ASSIGNMENT: The whole listing, from first line to last: copy it exactly.

── INFORMATION PROVIDED

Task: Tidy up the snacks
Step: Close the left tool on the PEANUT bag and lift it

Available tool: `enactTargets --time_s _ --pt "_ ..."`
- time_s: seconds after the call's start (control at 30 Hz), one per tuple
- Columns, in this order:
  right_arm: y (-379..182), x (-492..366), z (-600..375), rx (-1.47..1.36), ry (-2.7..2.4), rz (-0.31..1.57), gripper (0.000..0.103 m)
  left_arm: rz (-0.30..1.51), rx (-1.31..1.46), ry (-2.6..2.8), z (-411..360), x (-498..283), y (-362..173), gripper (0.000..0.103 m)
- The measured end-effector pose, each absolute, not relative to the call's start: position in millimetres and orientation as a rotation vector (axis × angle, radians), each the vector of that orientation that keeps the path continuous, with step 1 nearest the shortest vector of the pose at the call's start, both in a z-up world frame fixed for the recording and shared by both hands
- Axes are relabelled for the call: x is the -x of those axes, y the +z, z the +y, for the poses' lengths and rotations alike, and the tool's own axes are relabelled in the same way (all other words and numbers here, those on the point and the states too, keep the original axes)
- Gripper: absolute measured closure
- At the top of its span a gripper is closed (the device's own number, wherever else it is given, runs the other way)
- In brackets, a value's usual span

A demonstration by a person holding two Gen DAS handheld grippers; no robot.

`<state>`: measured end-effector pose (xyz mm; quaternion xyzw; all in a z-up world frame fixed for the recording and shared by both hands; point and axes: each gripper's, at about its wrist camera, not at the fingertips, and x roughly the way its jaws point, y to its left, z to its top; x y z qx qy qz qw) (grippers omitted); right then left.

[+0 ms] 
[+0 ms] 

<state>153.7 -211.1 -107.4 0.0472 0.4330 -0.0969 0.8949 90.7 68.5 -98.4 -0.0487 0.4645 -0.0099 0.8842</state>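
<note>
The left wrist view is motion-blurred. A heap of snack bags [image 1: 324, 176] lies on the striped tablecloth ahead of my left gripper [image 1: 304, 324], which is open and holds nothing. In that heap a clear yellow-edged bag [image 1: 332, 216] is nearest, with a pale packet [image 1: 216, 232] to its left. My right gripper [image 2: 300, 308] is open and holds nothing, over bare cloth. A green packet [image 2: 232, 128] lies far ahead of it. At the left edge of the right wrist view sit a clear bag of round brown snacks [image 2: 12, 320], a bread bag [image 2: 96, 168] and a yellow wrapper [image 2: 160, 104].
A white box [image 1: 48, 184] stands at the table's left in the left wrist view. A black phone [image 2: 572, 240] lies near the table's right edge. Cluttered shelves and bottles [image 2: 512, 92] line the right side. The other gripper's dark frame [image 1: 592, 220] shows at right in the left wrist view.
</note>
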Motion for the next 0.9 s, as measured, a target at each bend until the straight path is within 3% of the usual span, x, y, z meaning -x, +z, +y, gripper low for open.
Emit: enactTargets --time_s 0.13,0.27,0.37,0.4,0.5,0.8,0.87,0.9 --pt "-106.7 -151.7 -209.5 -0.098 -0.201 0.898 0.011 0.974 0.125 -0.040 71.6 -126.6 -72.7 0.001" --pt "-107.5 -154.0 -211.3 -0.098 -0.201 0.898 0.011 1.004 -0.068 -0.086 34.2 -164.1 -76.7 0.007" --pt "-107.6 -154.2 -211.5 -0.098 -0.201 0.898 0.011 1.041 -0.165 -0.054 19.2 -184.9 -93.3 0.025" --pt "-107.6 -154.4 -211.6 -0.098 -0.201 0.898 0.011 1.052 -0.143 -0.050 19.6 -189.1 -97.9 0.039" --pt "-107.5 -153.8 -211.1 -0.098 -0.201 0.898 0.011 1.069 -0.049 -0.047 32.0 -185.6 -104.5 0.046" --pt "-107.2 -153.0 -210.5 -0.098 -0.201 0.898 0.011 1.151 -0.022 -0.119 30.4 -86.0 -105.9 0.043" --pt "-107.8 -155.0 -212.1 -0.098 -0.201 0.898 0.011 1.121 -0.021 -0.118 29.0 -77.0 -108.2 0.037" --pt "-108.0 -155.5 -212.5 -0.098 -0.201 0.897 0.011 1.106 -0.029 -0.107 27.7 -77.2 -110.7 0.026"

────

ANSWER FOR THE TASK:
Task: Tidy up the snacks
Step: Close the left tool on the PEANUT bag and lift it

Available tool: `enactTargets --time_s _ --pt "_ ..."`
- time_s: seconds after the call's start (control at 30 Hz), one per tuple
- Columns, in this order:
  right_arm: y (-379..182), x (-492..366), z (-600..375), rx (-1.47..1.36), ry (-2.7..2.4), rz (-0.31..1.57), gripper (0.000..0.103 m)
  left_arm: rz (-0.30..1.51), rx (-1.31..1.46), ry (-2.6..2.8), z (-411..360), x (-498..283), y (-362..173), gripper (0.000..0.103 m)
- The measured end-effector pose, each absolute, not relative to the call's start: position in millimetres and orientation as a rotation vector (axis × angle, radians), each the vector of that orientation that keeps the path continuous, with step 1 nearest the shortest vector of the pose at the call's start, both in a z-up world frame fixed for the recording and shared by both hands
- Axes are relabelled for the call: x is the -x of those axes, y the +z, z the +y, for the poses' lengths and rotations alike, and the tool's own axes are relabelled in the same way (all other words and numbers here, those on the point and the states too, keep the original axes)
- Gripper: absolute measured closure
- At the top of its span a gripper is closed (the device's own number, wherever else it is given, runs the other way)
- In brackets, a value's usual span

A demonstration by a person holding two Gen DAS handheld grippers; no robot.

`<state>`: measured end-effector pose (xyz mm; quaternion xyzw; all in a z-up world frame fixed for the recording and shared by both hands; point and axes: each gripper's, at about its wrist camera, not at the fingertips, and x roughly the way its jaws point, y to its left, z to its top; x y z qx qy qz qw) (grippers omitted); right then left.

[+0 ms] 
[+0 ms] 

<state>153.7 -211.1 -107.4 0.0472 0.4330 -0.0969 0.8949 90.7 68.5 -98.4 -0.0487 0.4645 -0.0099 0.8842</state>
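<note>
The left wrist view is motion-blurred. A heap of snack bags [image 1: 324, 176] lies on the striped tablecloth ahead of my left gripper [image 1: 304, 324], which is open and holds nothing. In that heap a clear yellow-edged bag [image 1: 332, 216] is nearest, with a pale packet [image 1: 216, 232] to its left. My right gripper [image 2: 300, 308] is open and holds nothing, over bare cloth. A green packet [image 2: 232, 128] lies far ahead of it. At the left edge of the right wrist view sit a clear bag of round brown snacks [image 2: 12, 320], a bread bag [image 2: 96, 168] and a yellow wrapper [image 2: 160, 104].
A white box [image 1: 48, 184] stands at the table's left in the left wrist view. A black phone [image 2: 572, 240] lies near the table's right edge. Cluttered shelves and bottles [image 2: 512, 92] line the right side. The other gripper's dark frame [image 1: 592, 220] shows at right in the left wrist view.
</note>
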Motion for the next 0.9 s, as measured, a target at each bend until the straight path is within 3% of the usual span, x, y, z meaning -x, +z, +y, gripper low for open.
Emit: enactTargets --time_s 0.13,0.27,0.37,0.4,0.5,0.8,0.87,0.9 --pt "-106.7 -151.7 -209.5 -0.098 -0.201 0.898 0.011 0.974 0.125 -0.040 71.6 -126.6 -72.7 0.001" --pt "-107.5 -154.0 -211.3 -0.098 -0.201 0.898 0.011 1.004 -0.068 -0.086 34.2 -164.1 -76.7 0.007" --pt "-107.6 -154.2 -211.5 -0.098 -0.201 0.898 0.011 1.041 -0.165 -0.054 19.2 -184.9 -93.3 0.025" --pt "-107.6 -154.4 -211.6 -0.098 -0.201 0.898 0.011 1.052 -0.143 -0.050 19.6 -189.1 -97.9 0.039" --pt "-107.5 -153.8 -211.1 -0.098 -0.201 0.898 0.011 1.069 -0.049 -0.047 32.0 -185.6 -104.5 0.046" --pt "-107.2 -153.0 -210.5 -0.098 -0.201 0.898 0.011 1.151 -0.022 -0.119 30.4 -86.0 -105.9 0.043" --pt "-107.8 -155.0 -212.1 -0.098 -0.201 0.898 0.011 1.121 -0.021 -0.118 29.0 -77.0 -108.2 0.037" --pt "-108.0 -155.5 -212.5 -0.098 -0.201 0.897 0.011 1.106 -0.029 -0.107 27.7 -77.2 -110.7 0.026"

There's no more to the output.